St Elmo breakwater damaged (NWMA Malta)

GOVERNOR & C IN C REVIEWS LESSONS LEARNED FROM ITALIAN SEABORNE RAID

Military chiefs in Malta have conducted a detailed review of the Italian seaborne attack on Malta and the events leading up to the assault. The Governor & Commander in Chief has released its findings to the War Office for distribution to other theatres of war:

  • Attacking craft included was two-man submarines, one-man motor boats.Warning of possible seaborne attack received July 25 about six hours before action.
  • Larger vessels turned away when about 12 miles distant whilst sounds of motor engines were heard several times until 0330 hrs on 26th.
  • Air raid lasted from 0413 to 0443 hrs when raiders passed was sounded.
  • Minutes later an object was spotted 300 yards out to sea, then the [St Elmo] bridge span was blown up and searchlights illuminated.
  • Some crafts were 200 yards, others 2000 yards.
  • Guns fired later at vessels between 1000 and 3000 yards, one craft at 200 was sunk on the third round.
  • Illuminated area very effective up to 1800 yards, fighting lights necessary beyond this range.
  • Night calm, visibility good.
  • Distribution of fire scheme could not be tested entirely as enemy vessels kept close together and not dispersed.
  • One formation of five in line ahead were broken up by the sinking of the first three; others appeared disabled but later came into action.
  • I consider the present scheme of one twin to each fixed light is suitable.
  • Craft in the last stages of their approach moved so slowly under cover of darkness and during the air raid that two, possibly three vessels reached 300 yards off shore without making any appreciable sound. They were so small that they were very hard to discover. At ranges of 3000 yards in calm sea these could not be identified easily from wreckage; crews may abandon boats which are apparently disabled and return to them later if they are still sound.
  • Manoeuvrability of the craft was better than anticipated; they were capable of executing a 180 degree turn in an incredibly short time.
  • In addition to travel corrections, number one had to forestall sinking and turning of targets.
  • The number of rounds expended during the second attack was larger than expected owing to the evasiveness of the craft.
  • Tracers proved invaluable, particularly at short ranges and given the high speed of targets.
  • No director sights are available, so the gun commander had to stand outside the shield to direct the gun layers on to proper targets, as their view from within is very limited. Electric fans inside the shields proved of great value in clearing away smoke from telescopes.
  • As there were no enemy aircraft during the attack, Bofors guns in the forts came into action during the second attack at ranges of 1500 to 2000 yards, with rapid and accurate fire. As this is not their primary role they cannot be depended on in the scheme of defence.
  • Ammunition expended: 585 rounds 6 pounder 10 cet.

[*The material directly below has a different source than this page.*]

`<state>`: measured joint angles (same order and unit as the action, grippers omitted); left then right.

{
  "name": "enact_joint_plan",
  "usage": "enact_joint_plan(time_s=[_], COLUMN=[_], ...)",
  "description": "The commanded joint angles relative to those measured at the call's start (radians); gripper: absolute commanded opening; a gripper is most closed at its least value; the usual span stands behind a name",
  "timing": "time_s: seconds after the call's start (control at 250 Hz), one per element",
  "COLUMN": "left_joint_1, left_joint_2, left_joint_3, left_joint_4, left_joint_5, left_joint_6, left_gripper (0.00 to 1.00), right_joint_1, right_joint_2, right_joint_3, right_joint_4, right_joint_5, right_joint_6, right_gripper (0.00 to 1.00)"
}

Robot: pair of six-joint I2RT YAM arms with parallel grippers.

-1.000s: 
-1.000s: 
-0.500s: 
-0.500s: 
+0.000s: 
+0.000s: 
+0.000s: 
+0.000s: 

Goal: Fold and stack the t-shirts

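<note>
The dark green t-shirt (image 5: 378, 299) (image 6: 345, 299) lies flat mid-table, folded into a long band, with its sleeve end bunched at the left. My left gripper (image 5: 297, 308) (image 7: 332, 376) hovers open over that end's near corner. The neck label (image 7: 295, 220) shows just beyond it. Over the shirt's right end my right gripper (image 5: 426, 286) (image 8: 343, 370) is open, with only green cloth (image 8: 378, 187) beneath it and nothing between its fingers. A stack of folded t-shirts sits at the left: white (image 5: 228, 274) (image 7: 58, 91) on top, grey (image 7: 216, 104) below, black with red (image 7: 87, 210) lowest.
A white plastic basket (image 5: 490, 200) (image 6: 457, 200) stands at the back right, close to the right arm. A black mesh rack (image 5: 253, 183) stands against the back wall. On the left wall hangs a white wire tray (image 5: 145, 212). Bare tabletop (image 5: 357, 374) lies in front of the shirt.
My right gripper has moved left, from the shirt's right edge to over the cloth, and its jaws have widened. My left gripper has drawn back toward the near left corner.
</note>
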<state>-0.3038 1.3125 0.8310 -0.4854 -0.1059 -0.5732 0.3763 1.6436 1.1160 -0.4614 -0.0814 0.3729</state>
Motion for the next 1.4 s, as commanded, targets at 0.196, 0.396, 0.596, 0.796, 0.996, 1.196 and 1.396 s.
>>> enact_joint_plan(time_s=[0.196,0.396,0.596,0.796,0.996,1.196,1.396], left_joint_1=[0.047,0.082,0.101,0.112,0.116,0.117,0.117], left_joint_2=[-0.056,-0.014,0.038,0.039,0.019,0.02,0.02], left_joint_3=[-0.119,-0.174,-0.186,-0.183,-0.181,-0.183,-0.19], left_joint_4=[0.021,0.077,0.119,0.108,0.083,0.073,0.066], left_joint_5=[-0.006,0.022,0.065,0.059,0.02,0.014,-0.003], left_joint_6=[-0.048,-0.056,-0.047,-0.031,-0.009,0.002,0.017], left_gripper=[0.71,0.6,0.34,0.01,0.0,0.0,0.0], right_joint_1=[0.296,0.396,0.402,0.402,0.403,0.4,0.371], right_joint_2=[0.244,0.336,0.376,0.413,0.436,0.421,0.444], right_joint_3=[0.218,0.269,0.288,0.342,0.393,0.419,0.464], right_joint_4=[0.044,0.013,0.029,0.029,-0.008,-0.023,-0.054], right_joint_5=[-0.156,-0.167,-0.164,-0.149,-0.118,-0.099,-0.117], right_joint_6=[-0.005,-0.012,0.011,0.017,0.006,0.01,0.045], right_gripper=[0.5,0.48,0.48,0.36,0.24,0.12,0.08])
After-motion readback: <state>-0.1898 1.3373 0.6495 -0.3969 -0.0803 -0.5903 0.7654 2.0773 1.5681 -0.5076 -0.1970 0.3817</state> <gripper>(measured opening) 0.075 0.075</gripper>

 AIR RAIDS DAWN 6 AUGUST TO DAWN 7 AUGUST 1941

Weather  Sunny and hot.

0247-0325 hrs  Air raid alert for three enemy aircraft approaching from the north. Two raiders turn back 40 miles before reaching Malta.  The third approaches to ten miles north of St Paul’s bay when the raider begins to lose height and dives in flames; its bombs explode as it hits the sea.  A series of distant explosions is heard from the direction of Sicily.  Three Hurricanes are scrambled but there is no opportunity to engage.

Enemy casualties  Capitano Bernardino Dalle Nagare, Commander of the 65a Squadriglia, 31o Gruppo, 43o Stormo, bomber pilot.

OPERATIONS REPORTS WEDNESDAY 6 AUGUST 1941

AIR HQ  Arrivals 6 Beaufort, 9 Wellington. Departures 69 Squadron  Strike force patrols by two Marylands.  Photo-reconnaissance Gela, Comiso, Licata, San Giovanni, Reggio Calabria, Catania, Messina, Comiso and Augusta. 105 Squadron 4 Blenheims sent to attack convoy of 6 merchant vessels and 6 destroyers unable to complete mission.  Fleet Air Arm  2 Fulmar patrol over Gerbini and Catania, machine-gunned bombers Gerbini aerodrome.

HAL FAR 830 Squadron Fleet Air Arm 7 Swordfish attacked a convoy of 6 merchant ships and 6 destroyers. Three merchant vessels were torpedoed, leaving one submerged and another sinking fast. 

1st Bn HAMPSHIRE REGIMENT  Battalion in Gozo.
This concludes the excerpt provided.